Per molte aziende, soprattutto nei settori food, consumer goods ed e‑commerce, l’aumento del packaging erode dei margini che erano già molto compressi. La scelta è spesso binaria: trasferire i costi ai clienti, con il rischio di ridurre la domanda, oppure assorbirli, sacrificando la redditività. 

Anche le strategie di procurement stanno cambiando di conseguenza: si registra un aumento dell’interesse per contratti pluriennali, per la diversificazione dei fornitori e per il nearshoring, tutte pratiche votate al ridurre la propria esposizione alle turbolenze globali.

Parallelamente, il packaging fa sempre più parte del processo decisionale di progettazione del prodotto. Caratteristiche come il peso, la semplificazione delle strutture e un ricorso più efficiente ai diversi materiali diventano leve essenziali per contenere i costi e migliorare la sostenibilità.

Come reagire: efficienza, dati e innovazione

Affrontare l’inflazione che colpisce il packaging richiede un approccio integrato

La visibilità dei dati è il primo passo: monitorare in modo continuo prezzi, consumi e performance dei materiali permette previsioni più accurate e scelte più consapevoli. La collaborazione con i fornitori diventa un vantaggio competitivo, così come l’adozione di strumenti digitali per ottimizzare design, approvvigionamenti e processi.

L’innovazione nei materiali, pur con costi iniziali più elevati, rappresenta una leva strategica di lungo periodo: riduce la dipendenza da risorse critiche, migliora la compliance normativa e rafforza la reputazione aziendale.

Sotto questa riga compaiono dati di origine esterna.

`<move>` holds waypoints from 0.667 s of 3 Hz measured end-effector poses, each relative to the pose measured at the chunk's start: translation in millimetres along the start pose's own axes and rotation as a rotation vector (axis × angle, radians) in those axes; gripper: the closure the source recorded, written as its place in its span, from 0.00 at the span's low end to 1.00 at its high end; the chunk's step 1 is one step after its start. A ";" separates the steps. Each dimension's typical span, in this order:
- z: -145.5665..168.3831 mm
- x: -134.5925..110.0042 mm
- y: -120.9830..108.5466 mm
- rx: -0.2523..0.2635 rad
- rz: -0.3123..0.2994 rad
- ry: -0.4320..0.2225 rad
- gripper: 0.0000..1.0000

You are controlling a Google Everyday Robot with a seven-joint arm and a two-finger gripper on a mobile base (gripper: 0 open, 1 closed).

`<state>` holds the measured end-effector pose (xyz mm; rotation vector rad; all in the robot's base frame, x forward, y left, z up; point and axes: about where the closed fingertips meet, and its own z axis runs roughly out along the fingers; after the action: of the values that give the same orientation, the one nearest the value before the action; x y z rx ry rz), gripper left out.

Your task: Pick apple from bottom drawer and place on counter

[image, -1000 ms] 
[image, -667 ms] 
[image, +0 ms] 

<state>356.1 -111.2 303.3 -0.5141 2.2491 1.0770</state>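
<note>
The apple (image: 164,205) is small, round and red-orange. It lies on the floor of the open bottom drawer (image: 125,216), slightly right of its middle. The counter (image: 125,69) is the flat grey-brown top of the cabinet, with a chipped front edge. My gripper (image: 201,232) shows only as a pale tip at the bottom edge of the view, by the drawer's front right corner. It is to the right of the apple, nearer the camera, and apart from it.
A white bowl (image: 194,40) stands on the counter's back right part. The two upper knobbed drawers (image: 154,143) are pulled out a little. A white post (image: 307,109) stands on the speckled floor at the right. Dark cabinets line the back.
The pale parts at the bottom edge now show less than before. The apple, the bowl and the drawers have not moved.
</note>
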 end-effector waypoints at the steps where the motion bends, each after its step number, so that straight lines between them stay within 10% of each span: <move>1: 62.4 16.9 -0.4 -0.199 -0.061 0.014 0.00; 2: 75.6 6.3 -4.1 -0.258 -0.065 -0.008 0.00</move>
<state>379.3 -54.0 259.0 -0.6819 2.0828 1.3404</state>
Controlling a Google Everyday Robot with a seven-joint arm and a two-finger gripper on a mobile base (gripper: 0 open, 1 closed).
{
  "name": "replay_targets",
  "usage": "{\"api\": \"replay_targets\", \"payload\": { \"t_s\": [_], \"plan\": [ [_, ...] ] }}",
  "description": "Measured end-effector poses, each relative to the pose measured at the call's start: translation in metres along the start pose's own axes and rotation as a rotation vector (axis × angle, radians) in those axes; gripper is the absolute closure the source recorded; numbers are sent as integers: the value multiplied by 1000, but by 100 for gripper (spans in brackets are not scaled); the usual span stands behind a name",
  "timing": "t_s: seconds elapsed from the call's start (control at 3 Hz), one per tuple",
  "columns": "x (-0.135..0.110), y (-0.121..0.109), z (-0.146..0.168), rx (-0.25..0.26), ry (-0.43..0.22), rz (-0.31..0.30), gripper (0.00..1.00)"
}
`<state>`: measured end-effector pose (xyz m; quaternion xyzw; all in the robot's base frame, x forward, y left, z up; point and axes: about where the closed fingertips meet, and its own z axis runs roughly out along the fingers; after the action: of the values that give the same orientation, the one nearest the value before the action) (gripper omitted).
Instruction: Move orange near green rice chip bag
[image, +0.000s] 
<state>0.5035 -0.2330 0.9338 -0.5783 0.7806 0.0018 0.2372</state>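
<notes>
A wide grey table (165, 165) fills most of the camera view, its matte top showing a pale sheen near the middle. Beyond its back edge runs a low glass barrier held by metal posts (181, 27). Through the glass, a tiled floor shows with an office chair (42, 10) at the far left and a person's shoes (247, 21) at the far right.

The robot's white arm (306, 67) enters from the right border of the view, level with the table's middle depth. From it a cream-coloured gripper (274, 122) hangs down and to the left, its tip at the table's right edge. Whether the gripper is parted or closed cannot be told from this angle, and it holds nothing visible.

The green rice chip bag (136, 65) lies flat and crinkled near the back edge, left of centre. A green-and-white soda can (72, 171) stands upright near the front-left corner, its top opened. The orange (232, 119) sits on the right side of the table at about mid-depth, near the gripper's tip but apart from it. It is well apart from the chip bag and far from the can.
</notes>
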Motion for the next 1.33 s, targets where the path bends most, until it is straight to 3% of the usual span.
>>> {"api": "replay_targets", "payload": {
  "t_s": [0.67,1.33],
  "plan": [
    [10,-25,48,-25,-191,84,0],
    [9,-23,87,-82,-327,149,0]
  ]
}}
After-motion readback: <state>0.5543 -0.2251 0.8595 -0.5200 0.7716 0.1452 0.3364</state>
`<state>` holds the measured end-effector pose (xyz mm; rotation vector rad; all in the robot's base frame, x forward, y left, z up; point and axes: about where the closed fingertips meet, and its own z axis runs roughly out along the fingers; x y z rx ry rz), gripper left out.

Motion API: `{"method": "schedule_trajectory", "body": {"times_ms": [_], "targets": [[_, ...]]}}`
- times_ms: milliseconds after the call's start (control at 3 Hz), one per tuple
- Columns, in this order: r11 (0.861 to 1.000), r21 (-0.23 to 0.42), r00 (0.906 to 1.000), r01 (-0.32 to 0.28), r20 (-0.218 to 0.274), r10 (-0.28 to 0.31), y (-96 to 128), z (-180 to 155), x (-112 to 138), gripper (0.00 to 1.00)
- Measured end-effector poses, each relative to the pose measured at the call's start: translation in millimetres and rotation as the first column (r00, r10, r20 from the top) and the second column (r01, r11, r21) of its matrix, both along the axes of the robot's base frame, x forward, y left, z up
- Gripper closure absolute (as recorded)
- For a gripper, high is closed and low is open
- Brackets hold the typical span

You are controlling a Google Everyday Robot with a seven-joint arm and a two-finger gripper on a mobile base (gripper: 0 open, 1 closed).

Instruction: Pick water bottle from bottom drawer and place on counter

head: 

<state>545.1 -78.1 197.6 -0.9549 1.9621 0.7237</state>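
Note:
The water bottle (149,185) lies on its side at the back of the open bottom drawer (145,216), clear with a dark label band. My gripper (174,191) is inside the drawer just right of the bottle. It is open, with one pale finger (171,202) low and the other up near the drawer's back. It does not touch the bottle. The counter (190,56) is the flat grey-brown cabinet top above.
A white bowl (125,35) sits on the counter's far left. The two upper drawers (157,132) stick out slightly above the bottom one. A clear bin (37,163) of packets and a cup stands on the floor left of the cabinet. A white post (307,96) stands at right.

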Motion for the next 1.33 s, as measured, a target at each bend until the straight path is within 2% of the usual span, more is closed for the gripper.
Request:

L’inflazione del packaging è destinata a restare una costante dell’attuale panorama logistico globale e non tanto come un’emergenza passeggera, ma piuttosto come il segnale di un cambiamento strutturale nelle catene del valore. Per le aziende, integrare il packaging nella pianificazione strategica, investire in efficienza e costruire partnership solide le renderà più attrezzate per competere in un mercato sempre più complesso e interconnesso.